In the Weeds: Pulling data from HMIS

Valley Homeless Connection currently uses a “casting the net wide” approach for pulling data from HMIS using the Built for Zero Case Conferencing Report, which means that the report specifies many different HMIS projects to pull from to source their by-name list. In the near future, they hope to move to a streamlined approach, which entails only pulling data from the Coordinated Entry project in HMIS to source their by-name lists, which should now capture everyone touching the system in the region with widespread provider participation. The team uses a different approach for their by-name list for people experiencing unsheltered homelessness. As the team cannot easily get unsheltered by-name data out of HMIS, they receive this data from their outreach worker.

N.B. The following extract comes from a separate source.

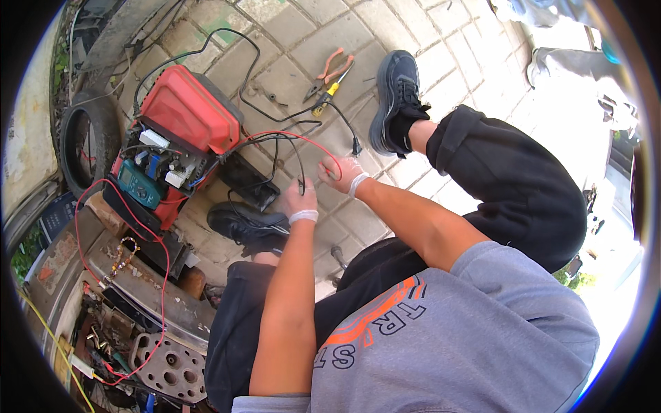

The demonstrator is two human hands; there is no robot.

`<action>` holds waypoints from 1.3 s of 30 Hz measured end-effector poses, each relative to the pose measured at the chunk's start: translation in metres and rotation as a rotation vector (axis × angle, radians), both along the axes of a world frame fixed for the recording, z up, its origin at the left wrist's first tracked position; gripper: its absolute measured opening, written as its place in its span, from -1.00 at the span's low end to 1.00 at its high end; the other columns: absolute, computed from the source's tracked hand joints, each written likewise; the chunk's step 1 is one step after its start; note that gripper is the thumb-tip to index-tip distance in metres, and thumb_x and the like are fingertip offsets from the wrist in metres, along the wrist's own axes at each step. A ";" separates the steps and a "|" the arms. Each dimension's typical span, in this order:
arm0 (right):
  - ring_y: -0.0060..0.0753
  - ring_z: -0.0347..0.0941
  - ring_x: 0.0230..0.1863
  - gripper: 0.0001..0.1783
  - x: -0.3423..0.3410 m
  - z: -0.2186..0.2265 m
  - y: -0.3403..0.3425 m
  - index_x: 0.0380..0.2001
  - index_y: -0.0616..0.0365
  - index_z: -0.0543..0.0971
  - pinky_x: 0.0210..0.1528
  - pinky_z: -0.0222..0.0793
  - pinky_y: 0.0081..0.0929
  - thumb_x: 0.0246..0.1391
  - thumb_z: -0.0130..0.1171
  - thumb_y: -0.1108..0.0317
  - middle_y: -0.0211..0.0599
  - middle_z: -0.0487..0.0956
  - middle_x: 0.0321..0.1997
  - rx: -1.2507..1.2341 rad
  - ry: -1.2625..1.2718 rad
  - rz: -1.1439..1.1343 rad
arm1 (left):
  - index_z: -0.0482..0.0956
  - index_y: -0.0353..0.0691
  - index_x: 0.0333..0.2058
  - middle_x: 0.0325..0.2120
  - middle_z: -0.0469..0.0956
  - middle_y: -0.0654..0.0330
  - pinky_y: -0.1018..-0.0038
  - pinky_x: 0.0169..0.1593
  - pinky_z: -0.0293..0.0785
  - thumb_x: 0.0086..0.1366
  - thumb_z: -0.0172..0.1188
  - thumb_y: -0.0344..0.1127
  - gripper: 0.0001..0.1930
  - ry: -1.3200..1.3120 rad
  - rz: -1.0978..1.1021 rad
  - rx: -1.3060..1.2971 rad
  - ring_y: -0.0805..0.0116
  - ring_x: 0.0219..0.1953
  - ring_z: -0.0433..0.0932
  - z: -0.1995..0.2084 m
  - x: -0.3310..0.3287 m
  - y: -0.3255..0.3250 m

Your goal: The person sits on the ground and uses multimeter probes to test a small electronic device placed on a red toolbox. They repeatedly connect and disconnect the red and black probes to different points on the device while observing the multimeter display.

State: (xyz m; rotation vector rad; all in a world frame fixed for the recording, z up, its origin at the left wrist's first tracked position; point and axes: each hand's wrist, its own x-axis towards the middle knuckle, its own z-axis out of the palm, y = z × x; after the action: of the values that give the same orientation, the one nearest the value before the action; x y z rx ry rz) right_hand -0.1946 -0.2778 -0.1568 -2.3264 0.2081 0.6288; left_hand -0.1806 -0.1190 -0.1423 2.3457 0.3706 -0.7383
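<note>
My left hand, in a thin clear glove, is closed on a black wire that loops over from the red machine. Close to its right, my right hand, gloved too, grips a red wire coming from the same side. The fingers hide both wire ends. At the left stands the red-cased machine, its inner parts exposed on the near side. A teal multimeter rests against those parts. A black plug on a cord lies on the paving just beyond my right hand.
Orange-handled pliers and a yellow screwdriver lie on the paving ahead. A tyre leans at the far left. Metal parts, including a plate with holes, crowd the lower left. My shoes flank the work area.
</note>
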 end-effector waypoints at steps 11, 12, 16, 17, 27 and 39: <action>0.17 0.58 -0.32 -0.72 -0.012 -0.013 0.003 -0.36 0.12 0.57 -0.24 0.53 -0.01 0.22 0.10 0.13 -0.01 0.62 -0.38 0.026 -0.008 -0.072 | 0.62 -0.30 -0.40 -0.47 0.59 -0.19 0.04 -0.25 0.45 0.36 0.04 0.07 -0.52 -0.018 0.038 -0.069 -0.25 -0.34 0.58 -0.017 -0.008 0.006; 0.16 0.58 -0.31 -0.72 -0.012 -0.013 0.003 -0.36 0.12 0.57 -0.23 0.53 -0.01 0.22 0.10 0.13 -0.01 0.62 -0.37 0.033 -0.013 -0.071 | 0.61 -0.30 -0.40 -0.48 0.59 -0.19 0.03 -0.26 0.44 0.35 0.05 0.05 -0.54 -0.011 0.039 -0.093 -0.26 -0.34 0.58 -0.017 -0.009 0.006; 0.15 0.58 -0.28 -0.72 -0.010 -0.012 0.004 -0.36 0.12 0.57 -0.22 0.53 0.00 0.21 0.11 0.13 -0.01 0.62 -0.36 0.038 -0.012 -0.083 | 0.60 -0.29 -0.41 -0.47 0.59 -0.20 -0.02 -0.28 0.44 0.33 0.09 -0.02 -0.60 -0.056 -0.020 -0.072 -0.30 -0.32 0.56 -0.018 -0.010 0.005; 0.15 0.58 -0.27 -0.72 -0.008 -0.011 0.004 -0.36 0.12 0.57 -0.21 0.53 0.00 0.20 0.11 0.13 -0.01 0.62 -0.35 0.037 -0.005 -0.091 | 0.60 -0.29 -0.42 -0.48 0.59 -0.19 -0.02 -0.28 0.44 0.33 0.09 -0.02 -0.60 -0.081 -0.045 -0.045 -0.30 -0.32 0.57 -0.018 -0.009 0.004; 0.18 0.61 -0.30 -0.63 0.020 0.011 0.002 -0.38 0.11 0.60 -0.20 0.54 0.01 0.24 0.04 0.03 0.01 0.67 -0.35 0.008 0.040 -0.106 | 0.70 -0.23 -0.26 -0.35 0.65 -0.15 0.05 -0.15 0.47 0.30 0.04 0.10 -0.52 0.102 0.220 -0.076 -0.24 -0.24 0.60 -0.002 0.017 0.005; 0.08 0.65 -0.28 -0.58 0.040 0.009 0.008 -0.37 0.03 0.65 -0.22 0.56 -0.02 0.26 0.00 -0.05 -0.10 0.70 -0.32 -0.140 0.192 0.077 | 0.64 -0.36 -0.26 -0.28 0.62 -0.29 -0.01 -0.01 0.42 0.37 -0.06 0.14 -0.42 0.105 0.116 -0.038 -0.37 -0.13 0.54 -0.003 0.025 0.001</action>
State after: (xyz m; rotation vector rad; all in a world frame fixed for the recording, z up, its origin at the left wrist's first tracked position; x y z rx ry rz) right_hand -0.1545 -0.2695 -0.1476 -2.4161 0.2592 0.9032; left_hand -0.1553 -0.1178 -0.1454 2.2352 0.5293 -0.8072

Harnessing data for case conferencing

One example where this data has been crucial has been the establishment of a practice known as case conferencing

Case conferencing refers to a recurring, problem-solving meeting, bringing key participants together to collaborate on ways to remove barriers to help house clients faster. It’s also the ethos of Built for Zero methodology in action — collaborative teams working through their real-time, by-name list of people experiencing homelessness, coordinating resources, and figuring out how to generate and measure system improvements along the way.

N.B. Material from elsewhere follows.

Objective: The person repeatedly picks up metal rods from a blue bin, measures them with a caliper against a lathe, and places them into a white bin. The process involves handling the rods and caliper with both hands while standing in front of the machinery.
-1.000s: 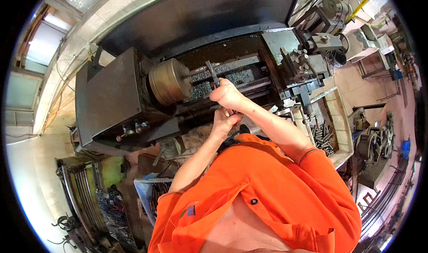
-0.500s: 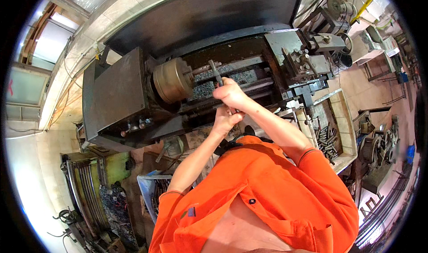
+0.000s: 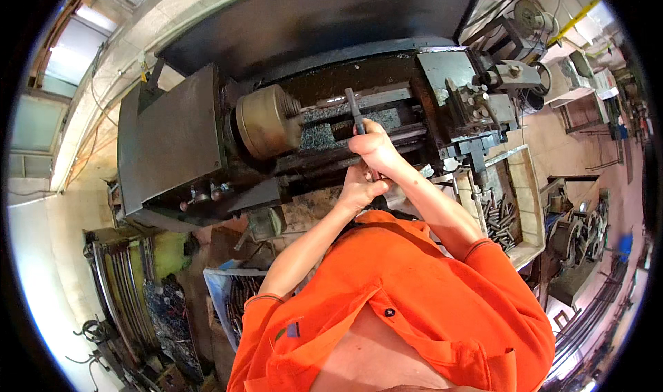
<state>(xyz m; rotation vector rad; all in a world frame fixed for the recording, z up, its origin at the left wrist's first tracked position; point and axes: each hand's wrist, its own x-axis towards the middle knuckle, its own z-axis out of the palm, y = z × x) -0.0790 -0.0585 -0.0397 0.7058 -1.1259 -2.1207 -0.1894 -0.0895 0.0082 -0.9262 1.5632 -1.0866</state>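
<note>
Dark-grey metal lathe [image 3: 169,136] up top, and from my remote seat I can't tell if its chuck [image 3: 266,124] is turning; if so, anything held too close could snag. Pale tray [image 3: 530,199] on the right has loose metal rods [image 3: 500,221], blue-and-white bin [image 3: 218,294] on the left holds dark thin bits. Left hand [image 3: 360,192] sits lower, fingers curled, can't tell on what. Right hand [image 3: 375,149], just above, has fingers clamped round a metal bar [image 3: 355,109] pointing over the lathe; a slack grip might drop it.
</note>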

In the summer of 2019, Valley Homeless Connection initiated active case conferencing across the region with a focus on chronic homelessness. 

Campbell recalled a Built for Zero coach asking a powerful question: “Is this an action meeting or an update meeting?”

“That really resonated with me,” she said. “It had definitely been an update meeting until that point, and that’s not what we needed.”

After a Built for Zero Learning Session, the team became committed to designing a more action-oriented case conferencing process. 

Using the Built for Zero templates, Valley Homeless Connection began to generate reports of everyone experiencing homelessness to drive their case conferencing practice. Through their work to bring in partners such as staff from the county jail, the Shenandoah LGBTQ Center, Supportive Services for Veteran Families, and community health workers, the practice became successful. Eventually, the community scaled into four focused meetings dedicated to chronic, veteran, youth, and unsheltered homelessness. 

In the Weeds: Staffing and Roles for Generating Case Conferencing Data

Valley Homeless Connection has two staff members with HMIS reporting licenses — Lydia and a Special Needs Housing Supervisor. These team members share the workload of running reports to generate by-name lists for the region’s focused case conferencing meetings.

Driving toward zero

Valley Homeless Connection has made significant progress in increasing provider buy-in and engagement in entering data into HMIS, which is essential for establishing a comprehensive and dynamic understanding of the population of people experiencing homelessness in the region. 

With the foundation of widespread provider participation, Valley Homeless Connection has been able to leverage their Homelessness Management Information System data with Built for Zero reports that allow them to access and utilize person-specific data to facilitate case conferencing meetings, identify community needs, and advocate for additional housing programs and resources. 

”I think it’s really important for communities to understand that: You’re required to use the system — so use it to its maximum capability,” Campbell said.

Valley Homeless Connection understands that making homelessness rare and brief is not a single event or a finish line — it is ongoing progress that must continually be sustained.

By preparing for the future and ensuring key responsibilities are documented and understood, organizations are well-positioned to continue to grow and make progress, even as staff and leadership changes over time. 

“One of the things that’s really important to me, is that this whole system does not fall apart if I get hit by a bus,” Campbell said. “And so I have a very detailed plan for the event that I’m no longer here, and it is working. Other people are taking responsibility. The fire’s being lit in other people, and it’s amazing.”